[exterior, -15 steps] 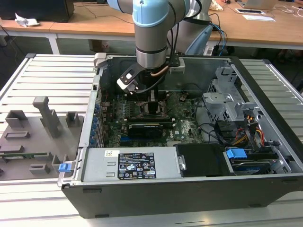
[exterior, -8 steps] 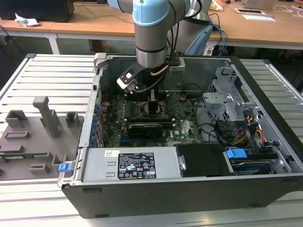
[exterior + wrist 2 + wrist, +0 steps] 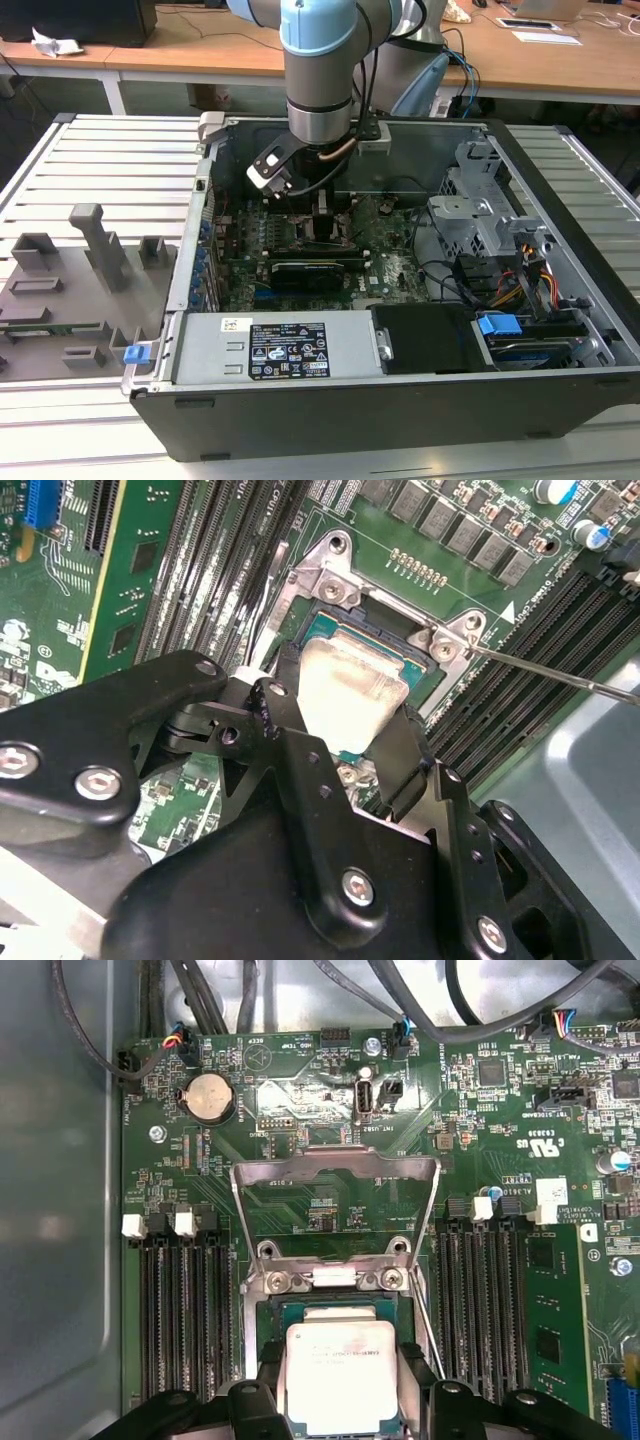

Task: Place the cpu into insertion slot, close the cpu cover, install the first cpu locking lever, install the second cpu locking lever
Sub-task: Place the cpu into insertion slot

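My gripper (image 3: 345, 725) is clenched on the chip (image 3: 350, 685), a finger at each side, right over the socket (image 3: 322, 630) — seated or just above it, I cannot tell. The first wrist view adds the cover (image 3: 335, 1165), swung up and open beyond the socket. In the exterior view my arm (image 3: 318, 70) drops straight down into the open computer case (image 3: 400, 415).

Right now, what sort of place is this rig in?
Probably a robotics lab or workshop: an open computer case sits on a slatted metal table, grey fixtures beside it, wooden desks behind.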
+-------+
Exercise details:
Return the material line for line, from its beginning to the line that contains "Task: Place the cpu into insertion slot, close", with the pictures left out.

Answer to this exercise:
[exterior, -15 steps] 
[exterior, -8 steps] 
[exterior + wrist 2 + wrist, +0 steps] 

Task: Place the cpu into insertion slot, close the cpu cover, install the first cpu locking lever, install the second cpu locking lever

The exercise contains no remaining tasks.